Advanced Storage Management Module for Proxmox MCP Server
This module implements:
- Storage replication between nodes
- Snapshot lifecycle management with automated policies
- Storage migration between different backends
- Advanced storage configurations
"""
import os
import json
import asyncio
from typing import Dict, List, Optional, Any
from pathlib import Path
from datetime import datetime, timedelta
import croniter
from croniter import croniter
import schedule
from loguru import logger
from .client import ProxmoxClient
from .utils import run_command, format_error
class AdvancedStorageManager:
"""Advanced storage management for Proxmox infrastructure"""
def __init__(self, proxmox_client: ProxmoxClient):
self.client = proxmox_client
self.config_dir = Path.home() / ".proxmox_mcp" / "storage"
self.config_dir.mkdir(parents=True, exist_ok=True)
self.replication_jobs = {}
self.snapshot_policies = {}
async def setup_replication(
self,
source_storage: str,
target_node: str,
target_storage: str,
schedule_cron: str = "*/15 * * * *",
compression: bool = True,
dry_run: bool = False
) -> Dict[str, Any]:
"""Setup storage replication between nodes"""
try:
if dry_run:
return {
"action": "setup_replication",
"source_storage": source_storage,
"target_node": target_node,
"target_storage": target_storage,
"schedule": schedule_cron,
"compression": compression,
"dry_run": True,
"status": "would_execute"
}
# Validate cron schedule
try:
cron = croniter(schedule_cron)
next_run = cron.get_next(datetime)
except Exception as e:
raise ValueError(f"Invalid cron schedule: {e}")
replication_id = f"{source_storage}_{target_node}_{target_storage}"
result = {
"replication_id": replication_id,
"source_storage": source_storage,
"target_node": target_node,
"target_storage": target_storage,
"schedule": schedule_cron,
"compression": compression,
"next_run": next_run.isoformat()
}
# Create replication configuration
replication_config = {
"id": replication_id,
"source": {
"storage": source_storage,
"node": self.client.get_first_node()
},
"target": {
"storage": target_storage,
"node": target_node
},
"schedule": schedule_cron,
"compression": compression,
"enabled": True,
"created": datetime.now().isoformat(),
"last_run": None,
"status": "active"
}
# Validate source and target storage
source_exists = await self._validate_storage(
source_storage, replication_config["source"]["node"]
)
target_exists = await self._validate_storage(target_storage, target_node)
if not source_exists:
raise ValueError(f"Source storage {source_storage} not found")
if not target_exists:
raise ValueError(f"Target storage {target_storage} not found on {target_node}")
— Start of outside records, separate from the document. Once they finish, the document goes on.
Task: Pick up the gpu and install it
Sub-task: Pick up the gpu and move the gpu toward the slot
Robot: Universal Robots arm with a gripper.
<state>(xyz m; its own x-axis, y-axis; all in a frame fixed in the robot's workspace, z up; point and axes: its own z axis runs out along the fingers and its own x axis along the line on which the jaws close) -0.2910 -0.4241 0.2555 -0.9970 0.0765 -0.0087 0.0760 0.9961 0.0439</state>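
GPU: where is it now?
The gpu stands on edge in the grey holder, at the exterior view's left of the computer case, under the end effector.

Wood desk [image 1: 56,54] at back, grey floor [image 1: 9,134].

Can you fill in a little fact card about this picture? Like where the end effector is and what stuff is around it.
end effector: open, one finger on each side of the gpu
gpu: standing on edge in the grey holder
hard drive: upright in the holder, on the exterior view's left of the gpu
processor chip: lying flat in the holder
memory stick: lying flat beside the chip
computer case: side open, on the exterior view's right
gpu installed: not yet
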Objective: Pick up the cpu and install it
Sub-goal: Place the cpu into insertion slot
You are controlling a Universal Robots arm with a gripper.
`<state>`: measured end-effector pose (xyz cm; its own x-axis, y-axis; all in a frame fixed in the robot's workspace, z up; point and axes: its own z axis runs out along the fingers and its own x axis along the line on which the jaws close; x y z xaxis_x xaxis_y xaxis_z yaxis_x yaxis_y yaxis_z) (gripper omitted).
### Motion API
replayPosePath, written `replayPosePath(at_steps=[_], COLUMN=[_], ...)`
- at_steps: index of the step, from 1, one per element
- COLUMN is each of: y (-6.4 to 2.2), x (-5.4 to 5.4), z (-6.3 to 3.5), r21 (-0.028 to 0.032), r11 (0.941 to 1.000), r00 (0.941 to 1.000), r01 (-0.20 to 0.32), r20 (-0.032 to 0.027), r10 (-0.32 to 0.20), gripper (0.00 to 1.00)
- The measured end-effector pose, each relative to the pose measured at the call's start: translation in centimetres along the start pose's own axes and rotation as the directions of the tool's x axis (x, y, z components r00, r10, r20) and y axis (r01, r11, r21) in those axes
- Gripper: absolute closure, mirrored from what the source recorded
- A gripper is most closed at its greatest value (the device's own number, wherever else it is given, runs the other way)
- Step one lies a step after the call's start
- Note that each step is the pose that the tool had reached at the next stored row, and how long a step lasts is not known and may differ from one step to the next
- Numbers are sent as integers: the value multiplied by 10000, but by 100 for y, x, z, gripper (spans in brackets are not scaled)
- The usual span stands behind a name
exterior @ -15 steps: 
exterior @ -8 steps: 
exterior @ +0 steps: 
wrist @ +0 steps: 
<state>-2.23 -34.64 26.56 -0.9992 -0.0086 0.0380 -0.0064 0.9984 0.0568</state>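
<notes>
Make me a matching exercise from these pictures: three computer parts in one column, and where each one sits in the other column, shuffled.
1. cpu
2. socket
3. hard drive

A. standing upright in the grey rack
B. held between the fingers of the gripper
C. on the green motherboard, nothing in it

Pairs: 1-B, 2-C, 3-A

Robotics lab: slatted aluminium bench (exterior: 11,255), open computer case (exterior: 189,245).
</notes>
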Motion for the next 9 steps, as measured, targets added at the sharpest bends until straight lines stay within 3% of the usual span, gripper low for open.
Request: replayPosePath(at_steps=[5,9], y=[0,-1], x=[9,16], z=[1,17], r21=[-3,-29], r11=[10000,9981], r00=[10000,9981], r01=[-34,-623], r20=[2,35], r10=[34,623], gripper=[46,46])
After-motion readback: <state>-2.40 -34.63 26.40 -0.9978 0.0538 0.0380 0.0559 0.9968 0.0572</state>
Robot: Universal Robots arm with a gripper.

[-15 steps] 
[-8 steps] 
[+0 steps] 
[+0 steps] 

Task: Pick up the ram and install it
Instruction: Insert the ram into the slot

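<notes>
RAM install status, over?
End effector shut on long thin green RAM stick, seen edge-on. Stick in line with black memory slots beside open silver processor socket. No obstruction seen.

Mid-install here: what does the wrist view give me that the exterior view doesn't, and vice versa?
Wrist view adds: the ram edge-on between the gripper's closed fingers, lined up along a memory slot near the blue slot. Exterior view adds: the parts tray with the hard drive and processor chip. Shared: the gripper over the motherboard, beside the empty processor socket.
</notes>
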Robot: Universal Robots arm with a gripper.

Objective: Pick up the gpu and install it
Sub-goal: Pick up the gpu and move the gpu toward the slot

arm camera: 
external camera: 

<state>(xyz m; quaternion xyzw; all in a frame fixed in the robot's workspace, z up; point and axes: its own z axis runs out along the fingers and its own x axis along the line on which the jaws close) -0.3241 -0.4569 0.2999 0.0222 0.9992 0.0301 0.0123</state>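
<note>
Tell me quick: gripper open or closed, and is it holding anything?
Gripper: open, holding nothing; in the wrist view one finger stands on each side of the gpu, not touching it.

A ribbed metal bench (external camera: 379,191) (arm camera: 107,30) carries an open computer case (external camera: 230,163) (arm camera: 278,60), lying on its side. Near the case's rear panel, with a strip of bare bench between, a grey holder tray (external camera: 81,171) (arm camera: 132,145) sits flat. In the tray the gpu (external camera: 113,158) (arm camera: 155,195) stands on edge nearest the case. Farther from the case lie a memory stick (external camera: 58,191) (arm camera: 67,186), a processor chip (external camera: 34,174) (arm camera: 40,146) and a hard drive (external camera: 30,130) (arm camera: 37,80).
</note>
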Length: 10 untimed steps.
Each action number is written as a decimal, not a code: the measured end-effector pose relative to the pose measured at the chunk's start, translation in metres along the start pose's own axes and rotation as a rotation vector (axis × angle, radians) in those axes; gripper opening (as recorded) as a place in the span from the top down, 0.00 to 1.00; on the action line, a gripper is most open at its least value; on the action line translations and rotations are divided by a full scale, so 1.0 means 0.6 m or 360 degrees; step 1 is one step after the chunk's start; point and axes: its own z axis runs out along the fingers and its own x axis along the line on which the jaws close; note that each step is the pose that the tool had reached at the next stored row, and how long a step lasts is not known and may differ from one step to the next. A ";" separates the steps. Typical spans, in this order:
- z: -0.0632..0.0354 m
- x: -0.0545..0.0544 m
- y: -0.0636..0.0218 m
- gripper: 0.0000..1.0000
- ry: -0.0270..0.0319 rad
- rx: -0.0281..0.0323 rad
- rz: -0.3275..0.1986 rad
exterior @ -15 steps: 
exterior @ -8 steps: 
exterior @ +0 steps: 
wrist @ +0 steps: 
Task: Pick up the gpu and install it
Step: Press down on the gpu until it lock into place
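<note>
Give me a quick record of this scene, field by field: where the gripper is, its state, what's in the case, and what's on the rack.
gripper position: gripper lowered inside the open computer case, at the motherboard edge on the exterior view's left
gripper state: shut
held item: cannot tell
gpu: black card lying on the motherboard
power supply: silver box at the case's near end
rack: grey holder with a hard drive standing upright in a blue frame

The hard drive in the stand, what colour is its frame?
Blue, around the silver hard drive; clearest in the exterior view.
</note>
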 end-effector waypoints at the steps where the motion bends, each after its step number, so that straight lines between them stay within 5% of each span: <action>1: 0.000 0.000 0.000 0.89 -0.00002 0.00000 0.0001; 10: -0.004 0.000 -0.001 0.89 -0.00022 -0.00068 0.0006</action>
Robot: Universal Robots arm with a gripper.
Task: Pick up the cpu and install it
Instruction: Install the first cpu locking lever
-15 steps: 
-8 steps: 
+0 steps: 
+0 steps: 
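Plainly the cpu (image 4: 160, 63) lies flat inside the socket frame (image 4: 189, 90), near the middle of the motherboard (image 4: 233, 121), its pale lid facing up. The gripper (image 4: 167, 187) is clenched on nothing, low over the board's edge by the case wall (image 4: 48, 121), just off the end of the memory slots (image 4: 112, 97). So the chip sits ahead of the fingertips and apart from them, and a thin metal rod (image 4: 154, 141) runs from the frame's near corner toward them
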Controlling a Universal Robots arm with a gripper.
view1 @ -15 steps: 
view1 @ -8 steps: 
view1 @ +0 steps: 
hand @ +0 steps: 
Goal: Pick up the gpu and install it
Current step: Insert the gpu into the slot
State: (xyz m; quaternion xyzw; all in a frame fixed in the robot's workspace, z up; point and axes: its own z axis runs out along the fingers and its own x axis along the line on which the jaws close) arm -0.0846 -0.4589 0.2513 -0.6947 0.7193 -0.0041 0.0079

# Save replication configuration
self.replication_jobs[replication_id] = replication_config
await self._save_replication_config()
# Setup replication job using Proxmox replication API if available
try:
replication_result = await self._create_proxmox_replication(replication_config)
result["proxmox_replication"] = replication_result
except Exception as e:
logger.warning(f"Could not create Proxmox replication job: {e}")
result["manual_replication"] = True
logger.info(f"Storage replication setup: {source_storage} -> {target_node}:{target_storage}")
result["status"] = "configured"
return result
except Exception as e:
error_msg = f"Storage replication setup failed: {str(e)}"
logger.error(error_msg)
return format_error(error_msg, {"source_storage": source_storage})
async def _validate_storage(self, storage_name: str, node: str) -> bool:
"""Validate that storage exists on node"""
try:
storages = await self.client.nodes(node).storage.get()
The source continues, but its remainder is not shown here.